*** Opening of Dataset excerpt ***

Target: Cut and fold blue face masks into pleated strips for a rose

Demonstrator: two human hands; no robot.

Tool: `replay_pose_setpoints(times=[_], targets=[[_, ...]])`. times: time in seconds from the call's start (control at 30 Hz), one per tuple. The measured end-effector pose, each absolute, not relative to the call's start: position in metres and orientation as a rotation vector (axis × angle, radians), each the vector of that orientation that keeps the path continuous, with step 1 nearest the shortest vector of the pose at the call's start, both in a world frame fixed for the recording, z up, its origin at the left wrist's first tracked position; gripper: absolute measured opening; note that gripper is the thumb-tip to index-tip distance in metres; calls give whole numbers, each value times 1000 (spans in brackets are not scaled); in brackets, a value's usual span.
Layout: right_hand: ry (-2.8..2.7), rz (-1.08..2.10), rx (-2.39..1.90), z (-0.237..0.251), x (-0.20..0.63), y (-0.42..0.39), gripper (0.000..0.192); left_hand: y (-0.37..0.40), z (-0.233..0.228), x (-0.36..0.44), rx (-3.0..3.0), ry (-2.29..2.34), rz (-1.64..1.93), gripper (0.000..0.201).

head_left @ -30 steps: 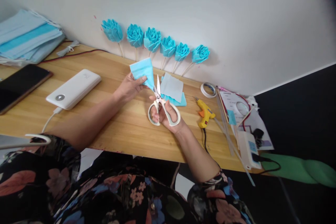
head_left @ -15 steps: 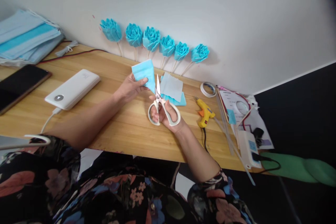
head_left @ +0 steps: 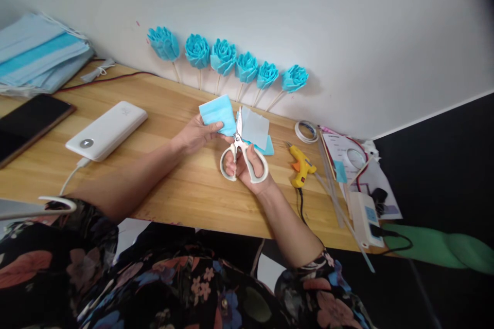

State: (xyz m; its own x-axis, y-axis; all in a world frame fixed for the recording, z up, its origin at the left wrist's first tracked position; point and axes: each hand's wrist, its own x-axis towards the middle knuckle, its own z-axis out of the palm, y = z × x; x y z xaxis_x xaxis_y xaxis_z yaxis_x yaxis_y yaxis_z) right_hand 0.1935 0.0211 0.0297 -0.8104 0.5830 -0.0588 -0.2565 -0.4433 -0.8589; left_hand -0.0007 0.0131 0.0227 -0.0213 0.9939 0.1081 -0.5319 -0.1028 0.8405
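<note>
Between the thumb and fingers of my left hand [head_left: 198, 132] is a folded piece of light blue fabric [head_left: 216, 113], like mask material. My right hand [head_left: 250, 169] grips a pair of scissors [head_left: 238, 140] by white loop handles, blades pointing up and away from me. The blades stand at the right lower edge of the held piece; whether they touch it I cannot tell. Just behind the scissors, a pale whitish sheet [head_left: 256, 128] lies over blue fabric pieces [head_left: 266, 148] on the table.
Several blue fabric flowers [head_left: 223, 57] on sticks lean against the wall. A yellow glue gun [head_left: 302, 164] and a tape roll [head_left: 306, 132] lie on the right, near a white power strip [head_left: 365, 218]. Leftward are a white power bank [head_left: 107, 131], a phone [head_left: 34, 123] and stacked face masks [head_left: 40, 56].
The blue fabric piece has shifted right and slightly down and turned flatter in my left hand. The scissors have moved a little to the right.
</note>
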Motion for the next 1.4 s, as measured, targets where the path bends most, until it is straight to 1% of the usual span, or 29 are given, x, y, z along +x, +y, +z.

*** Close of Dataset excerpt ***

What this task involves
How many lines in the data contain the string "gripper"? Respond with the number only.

Written response
2